* [Problem details]
Each line in the data must be reproduced as written, except for any picture.

────────────────────

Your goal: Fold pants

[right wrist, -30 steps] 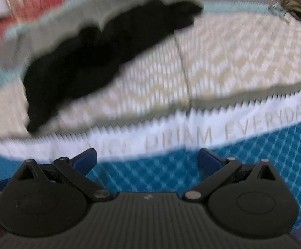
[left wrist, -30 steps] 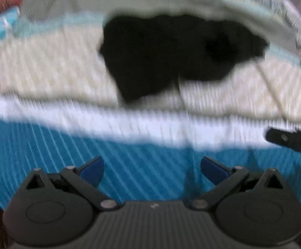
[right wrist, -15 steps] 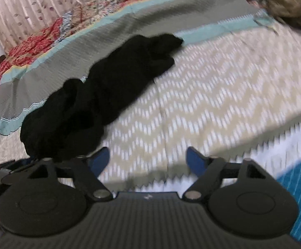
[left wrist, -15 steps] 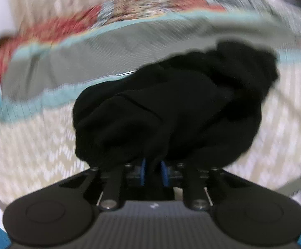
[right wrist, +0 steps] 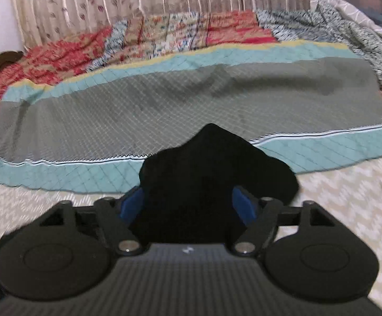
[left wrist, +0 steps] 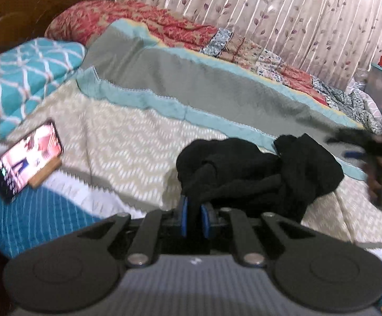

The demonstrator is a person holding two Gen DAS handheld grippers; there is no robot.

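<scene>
The black pants (left wrist: 256, 173) lie crumpled on the bedspread (left wrist: 127, 147). My left gripper (left wrist: 194, 220) is shut on one end of them, its blue pads pinching the cloth. In the right wrist view the other end of the pants (right wrist: 212, 168) sits between the blue pads of my right gripper (right wrist: 188, 205), whose jaws stand wide apart around the cloth. The right gripper also shows blurred at the right edge of the left wrist view (left wrist: 370, 155), at the far end of the pants.
A lit phone (left wrist: 26, 158) leans on a wooden stand at the left. A teal patterned pillow (left wrist: 19, 76) lies behind it. A red patchwork quilt (right wrist: 143, 39) is bunched along the curtain (right wrist: 138, 0) at the back.
My left gripper stays shut on the pants and has swung its view leftward. My right gripper has moved from beside the pants onto their far end, jaws still apart.
</scene>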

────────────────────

* [Exercise response]
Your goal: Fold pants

[right wrist, -30 steps] 
[left wrist, -30 steps] 
[right wrist, -15 steps] 
[left wrist, -15 steps] 
[right wrist, +0 steps] 
[left wrist, +0 steps] 

The demonstrator is a person holding two Gen DAS handheld grippers; there is no robot.

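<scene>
The black pants (left wrist: 256, 173) lie crumpled on the bedspread (left wrist: 127, 147). My left gripper (left wrist: 194, 220) is shut on one end of them, its blue pads pinching the cloth. In the right wrist view the other end of the pants (right wrist: 212, 168) sits between the blue pads of my right gripper (right wrist: 188, 205), whose jaws stand wide apart around the cloth. The right gripper also shows blurred at the right edge of the left wrist view (left wrist: 370, 155), at the far end of the pants.
A lit phone (left wrist: 26, 158) leans on a wooden stand at the left. A teal patterned pillow (left wrist: 19, 76) lies behind it. A red patchwork quilt (right wrist: 143, 39) is bunched along the curtain (right wrist: 138, 0) at the back.
My left gripper stays shut on the pants and has swung its view leftward. My right gripper has moved from beside the pants onto their far end, jaws still apart.
</scene>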

This output has been written out in full.